_EXERCISE_
Every line of the data below that holds the string "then" needs to be reported.

Saved data entries:
□ □ □ □ □
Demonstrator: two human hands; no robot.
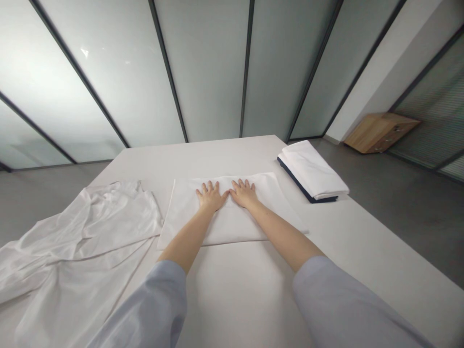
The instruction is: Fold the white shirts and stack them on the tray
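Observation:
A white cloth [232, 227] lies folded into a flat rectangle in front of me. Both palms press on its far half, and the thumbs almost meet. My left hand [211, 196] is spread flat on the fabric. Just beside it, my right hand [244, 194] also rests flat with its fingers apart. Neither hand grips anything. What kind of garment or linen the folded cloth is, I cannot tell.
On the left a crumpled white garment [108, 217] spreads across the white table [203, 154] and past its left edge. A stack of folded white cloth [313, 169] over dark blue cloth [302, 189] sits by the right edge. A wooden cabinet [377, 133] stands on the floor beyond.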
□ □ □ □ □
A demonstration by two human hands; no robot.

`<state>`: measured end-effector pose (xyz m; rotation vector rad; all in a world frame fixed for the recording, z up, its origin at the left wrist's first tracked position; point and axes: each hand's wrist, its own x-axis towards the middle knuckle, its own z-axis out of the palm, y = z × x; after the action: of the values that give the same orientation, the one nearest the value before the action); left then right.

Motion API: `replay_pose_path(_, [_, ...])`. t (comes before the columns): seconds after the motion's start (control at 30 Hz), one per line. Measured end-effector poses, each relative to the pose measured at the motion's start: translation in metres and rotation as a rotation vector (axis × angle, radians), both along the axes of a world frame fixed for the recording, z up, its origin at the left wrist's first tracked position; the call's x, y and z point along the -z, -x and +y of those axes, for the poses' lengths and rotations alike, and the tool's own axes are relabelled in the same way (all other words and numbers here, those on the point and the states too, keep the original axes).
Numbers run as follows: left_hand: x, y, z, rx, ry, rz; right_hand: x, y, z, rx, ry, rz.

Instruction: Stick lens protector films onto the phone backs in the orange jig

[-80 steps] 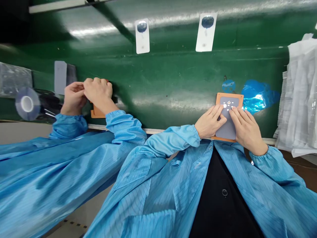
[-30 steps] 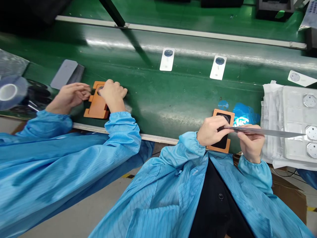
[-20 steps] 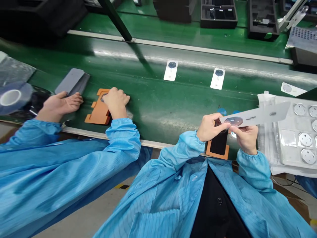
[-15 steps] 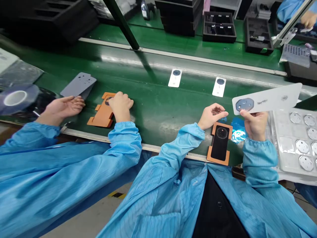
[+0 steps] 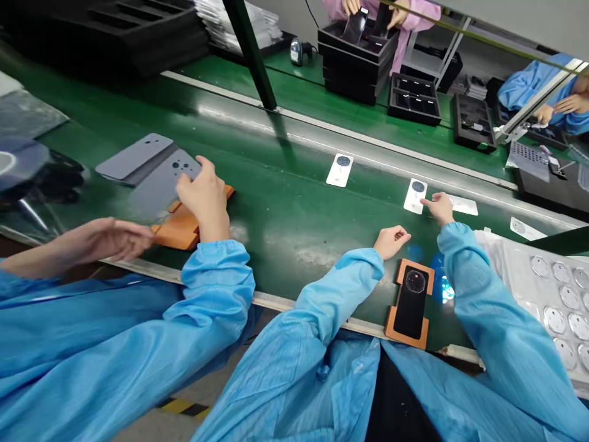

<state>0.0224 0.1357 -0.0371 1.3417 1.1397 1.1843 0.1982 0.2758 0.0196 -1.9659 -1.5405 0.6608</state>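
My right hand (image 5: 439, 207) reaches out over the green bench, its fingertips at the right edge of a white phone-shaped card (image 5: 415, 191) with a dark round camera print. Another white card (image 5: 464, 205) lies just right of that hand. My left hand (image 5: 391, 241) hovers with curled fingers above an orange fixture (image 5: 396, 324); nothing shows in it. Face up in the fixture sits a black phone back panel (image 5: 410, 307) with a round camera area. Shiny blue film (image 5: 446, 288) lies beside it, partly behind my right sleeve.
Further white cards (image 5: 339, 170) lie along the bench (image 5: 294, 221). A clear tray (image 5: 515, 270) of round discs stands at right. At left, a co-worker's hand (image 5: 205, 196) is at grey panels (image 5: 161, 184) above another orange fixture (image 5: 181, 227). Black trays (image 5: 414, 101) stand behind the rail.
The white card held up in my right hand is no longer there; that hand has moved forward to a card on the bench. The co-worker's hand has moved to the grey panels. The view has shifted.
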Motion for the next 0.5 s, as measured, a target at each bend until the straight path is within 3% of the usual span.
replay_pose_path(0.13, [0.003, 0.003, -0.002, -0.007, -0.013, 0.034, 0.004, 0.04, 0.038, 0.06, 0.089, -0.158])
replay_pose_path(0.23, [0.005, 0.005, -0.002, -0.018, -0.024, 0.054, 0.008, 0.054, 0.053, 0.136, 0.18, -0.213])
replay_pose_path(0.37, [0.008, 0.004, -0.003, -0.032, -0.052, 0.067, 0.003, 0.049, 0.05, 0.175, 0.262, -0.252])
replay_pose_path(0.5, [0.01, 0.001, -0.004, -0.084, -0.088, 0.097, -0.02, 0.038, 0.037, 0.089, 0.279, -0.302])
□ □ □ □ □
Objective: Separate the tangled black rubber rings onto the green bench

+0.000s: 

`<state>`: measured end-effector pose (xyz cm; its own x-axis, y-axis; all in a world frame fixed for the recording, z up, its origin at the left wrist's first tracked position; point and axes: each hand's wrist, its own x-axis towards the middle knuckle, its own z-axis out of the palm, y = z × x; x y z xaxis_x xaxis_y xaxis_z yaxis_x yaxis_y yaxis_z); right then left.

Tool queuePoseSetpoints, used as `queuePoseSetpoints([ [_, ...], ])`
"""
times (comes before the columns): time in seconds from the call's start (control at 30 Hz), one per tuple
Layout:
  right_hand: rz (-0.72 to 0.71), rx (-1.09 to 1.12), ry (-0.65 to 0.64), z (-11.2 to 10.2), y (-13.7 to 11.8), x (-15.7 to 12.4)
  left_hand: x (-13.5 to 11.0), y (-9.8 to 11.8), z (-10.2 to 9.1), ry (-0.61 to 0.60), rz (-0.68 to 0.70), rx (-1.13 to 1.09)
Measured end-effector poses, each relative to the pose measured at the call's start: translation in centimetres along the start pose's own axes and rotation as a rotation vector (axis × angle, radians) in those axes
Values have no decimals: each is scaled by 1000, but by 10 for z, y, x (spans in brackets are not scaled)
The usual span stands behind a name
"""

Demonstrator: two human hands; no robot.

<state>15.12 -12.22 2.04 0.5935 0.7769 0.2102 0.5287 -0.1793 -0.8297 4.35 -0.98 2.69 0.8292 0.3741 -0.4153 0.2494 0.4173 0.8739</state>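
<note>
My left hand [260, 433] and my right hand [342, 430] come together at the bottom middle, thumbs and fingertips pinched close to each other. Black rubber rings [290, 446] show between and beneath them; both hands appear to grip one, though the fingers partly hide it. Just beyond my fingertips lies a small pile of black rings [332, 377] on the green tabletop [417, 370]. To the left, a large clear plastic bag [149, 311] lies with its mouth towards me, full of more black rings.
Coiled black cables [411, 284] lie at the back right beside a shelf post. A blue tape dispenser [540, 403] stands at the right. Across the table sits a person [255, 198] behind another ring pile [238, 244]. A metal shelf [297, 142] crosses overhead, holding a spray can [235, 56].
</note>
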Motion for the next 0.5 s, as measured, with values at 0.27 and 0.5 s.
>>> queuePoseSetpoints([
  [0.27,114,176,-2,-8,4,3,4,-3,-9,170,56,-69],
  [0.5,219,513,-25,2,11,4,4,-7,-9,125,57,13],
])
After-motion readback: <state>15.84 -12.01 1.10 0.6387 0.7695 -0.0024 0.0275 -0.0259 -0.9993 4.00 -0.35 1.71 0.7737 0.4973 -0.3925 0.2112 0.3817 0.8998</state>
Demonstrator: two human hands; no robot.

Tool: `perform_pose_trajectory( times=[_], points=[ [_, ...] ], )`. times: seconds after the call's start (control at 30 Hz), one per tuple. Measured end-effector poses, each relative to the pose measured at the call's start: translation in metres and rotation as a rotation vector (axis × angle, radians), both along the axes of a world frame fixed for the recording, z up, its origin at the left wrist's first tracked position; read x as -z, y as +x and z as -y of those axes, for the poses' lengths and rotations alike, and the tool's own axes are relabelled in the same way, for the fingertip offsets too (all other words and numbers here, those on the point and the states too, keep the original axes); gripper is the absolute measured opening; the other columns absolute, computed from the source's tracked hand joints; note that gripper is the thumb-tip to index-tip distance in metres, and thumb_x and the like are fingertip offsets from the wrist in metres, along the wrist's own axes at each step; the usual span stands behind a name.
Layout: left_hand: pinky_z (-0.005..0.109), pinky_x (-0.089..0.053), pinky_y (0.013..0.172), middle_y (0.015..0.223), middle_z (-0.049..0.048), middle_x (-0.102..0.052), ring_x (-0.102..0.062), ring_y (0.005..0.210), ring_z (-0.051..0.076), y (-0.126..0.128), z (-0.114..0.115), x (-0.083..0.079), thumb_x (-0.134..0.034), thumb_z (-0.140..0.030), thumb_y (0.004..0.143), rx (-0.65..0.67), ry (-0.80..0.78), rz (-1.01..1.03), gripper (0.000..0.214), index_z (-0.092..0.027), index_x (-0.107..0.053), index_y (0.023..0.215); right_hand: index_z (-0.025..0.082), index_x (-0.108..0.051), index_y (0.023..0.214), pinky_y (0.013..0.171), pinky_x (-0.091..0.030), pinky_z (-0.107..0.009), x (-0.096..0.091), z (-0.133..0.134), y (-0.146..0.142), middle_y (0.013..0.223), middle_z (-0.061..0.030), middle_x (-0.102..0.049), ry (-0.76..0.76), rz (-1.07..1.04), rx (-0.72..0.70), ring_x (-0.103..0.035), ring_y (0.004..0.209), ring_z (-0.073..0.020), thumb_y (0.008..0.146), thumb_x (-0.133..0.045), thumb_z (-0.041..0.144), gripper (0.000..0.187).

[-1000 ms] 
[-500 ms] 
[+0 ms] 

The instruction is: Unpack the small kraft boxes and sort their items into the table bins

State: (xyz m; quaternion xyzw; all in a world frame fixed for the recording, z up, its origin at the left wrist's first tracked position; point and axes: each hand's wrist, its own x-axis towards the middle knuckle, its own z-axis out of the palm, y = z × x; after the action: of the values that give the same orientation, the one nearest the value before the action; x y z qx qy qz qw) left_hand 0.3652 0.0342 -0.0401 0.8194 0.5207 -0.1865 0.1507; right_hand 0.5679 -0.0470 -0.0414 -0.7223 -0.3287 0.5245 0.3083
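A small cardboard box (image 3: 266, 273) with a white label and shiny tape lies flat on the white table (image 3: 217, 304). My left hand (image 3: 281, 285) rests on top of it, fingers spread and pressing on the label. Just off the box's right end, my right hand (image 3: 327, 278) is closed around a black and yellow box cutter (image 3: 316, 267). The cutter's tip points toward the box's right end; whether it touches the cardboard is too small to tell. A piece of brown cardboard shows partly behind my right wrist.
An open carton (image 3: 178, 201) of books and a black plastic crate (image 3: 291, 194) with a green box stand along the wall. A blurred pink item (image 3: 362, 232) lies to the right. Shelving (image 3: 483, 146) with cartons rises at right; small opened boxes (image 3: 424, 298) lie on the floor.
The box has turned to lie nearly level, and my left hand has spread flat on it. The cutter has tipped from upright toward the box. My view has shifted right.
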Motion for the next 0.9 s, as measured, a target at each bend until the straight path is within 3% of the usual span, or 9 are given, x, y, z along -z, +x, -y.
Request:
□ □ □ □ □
_OUTPUT OF THE TASK_
`<state>`: measured end-effector pose (xyz m; rotation vector rad; all in a world frame fixed for the recording, z up, its origin at the left wrist's first tracked position; point and axes: each hand's wrist, its own x-axis towards the middle knuckle, its own z-axis out of the palm, y = z × x; after the action: of the values that give the same orientation, the one nearest the value before the action); left then right.
`<state>`: measured end-effector pose (xyz cm; its own x-axis, y-axis; all in a world frame fixed for the recording, z up, its origin at the left wrist's first tracked position; point and axes: each hand's wrist, its own x-axis towards the middle knuckle, its own z-axis out of the palm, y = z × x; x y z xaxis_x xaxis_y xaxis_z yaxis_x yaxis_y yaxis_z); right then left.

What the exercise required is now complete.